We studied whether there was a relationship between the
anticoagulant effects of recombinant human soluble
thrombomodulin (rhsTM) and activation of
protein C in a primate model of acute vascular graft
thrombosis in 11 baboons (Papio species). Baboons were pretreated with 0.1, 1 and 5 mg/kg of rhsTM, with or without co-injection of a neutralising
monoclonal antibody to
protein C (HPC4) in the 1 mg/kg rhsTM group. Subsequently, thrombogenic
polyester grafts were deployed for 3 h into chronic exteriorised arteriovenous shunts.

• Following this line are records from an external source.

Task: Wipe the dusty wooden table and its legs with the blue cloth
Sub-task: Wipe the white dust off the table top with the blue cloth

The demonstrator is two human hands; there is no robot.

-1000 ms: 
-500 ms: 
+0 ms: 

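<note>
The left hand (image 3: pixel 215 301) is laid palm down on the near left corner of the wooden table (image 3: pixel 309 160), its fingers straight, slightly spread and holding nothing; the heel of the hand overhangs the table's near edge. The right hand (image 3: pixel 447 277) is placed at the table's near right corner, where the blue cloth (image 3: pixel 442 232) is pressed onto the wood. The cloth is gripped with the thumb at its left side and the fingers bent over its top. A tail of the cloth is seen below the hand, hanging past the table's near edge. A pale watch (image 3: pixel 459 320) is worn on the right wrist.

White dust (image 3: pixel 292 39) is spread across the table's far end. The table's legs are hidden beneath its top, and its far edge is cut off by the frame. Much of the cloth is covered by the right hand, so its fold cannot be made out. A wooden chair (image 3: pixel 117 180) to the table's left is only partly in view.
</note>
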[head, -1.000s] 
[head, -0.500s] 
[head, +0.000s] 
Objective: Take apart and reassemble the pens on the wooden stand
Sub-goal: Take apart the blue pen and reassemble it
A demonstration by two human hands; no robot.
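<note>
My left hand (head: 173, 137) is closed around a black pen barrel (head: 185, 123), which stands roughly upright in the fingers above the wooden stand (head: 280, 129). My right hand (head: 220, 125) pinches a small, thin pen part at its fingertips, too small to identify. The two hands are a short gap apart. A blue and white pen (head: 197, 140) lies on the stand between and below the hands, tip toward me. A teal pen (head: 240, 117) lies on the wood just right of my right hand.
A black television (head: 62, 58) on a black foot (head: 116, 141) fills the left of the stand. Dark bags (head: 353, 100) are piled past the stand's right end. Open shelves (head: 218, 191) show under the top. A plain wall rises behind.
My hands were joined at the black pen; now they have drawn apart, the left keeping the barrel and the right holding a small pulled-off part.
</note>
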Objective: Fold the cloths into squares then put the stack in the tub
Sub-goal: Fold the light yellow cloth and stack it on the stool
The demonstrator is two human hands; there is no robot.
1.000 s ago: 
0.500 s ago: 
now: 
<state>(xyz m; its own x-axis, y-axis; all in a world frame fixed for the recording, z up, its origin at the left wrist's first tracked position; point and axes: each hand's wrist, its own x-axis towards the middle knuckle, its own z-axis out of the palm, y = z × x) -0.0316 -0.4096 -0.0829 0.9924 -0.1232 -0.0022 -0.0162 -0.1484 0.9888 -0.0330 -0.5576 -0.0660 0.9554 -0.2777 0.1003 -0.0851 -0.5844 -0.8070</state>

Thrombus growth in the graft, plasma-activated
protein C (APC) levels, coagulation and
thrombosis markers were determined. In untreated baboons, baseline circulating APC levels more than doubled and graft thrombi propagated until reaching equilibrium in about 1 h. Treatment with rhsTM reduced
thrombus propagation rates, prolonged the clotting and bleeding times, decreased
thrombin-antithrombin complex,
beta-thromboglobulin and
fibrinopeptide A levels, and, surprisingly, also decreased systemic APC levels, in a dose-dependent manner. In the presence of HPC4 antibody to inhibit APC generation, the acute antithrombotic activity of rhsTM on graft
thromboses was not attenuated for up to 80 min, but sustained
thrombus accumulation was observed over a 180-min period. These findings suggest that, in contrast to the prevailing hypotheses, the primary antithrombotic activity of rhsTM is independent of
protein C, at least in this primate model. Direct inhibition of
thrombin's prothrombotic activity upon complex formation with rhsTM might explain the molecular mechanism of the observed antithrombotic effect.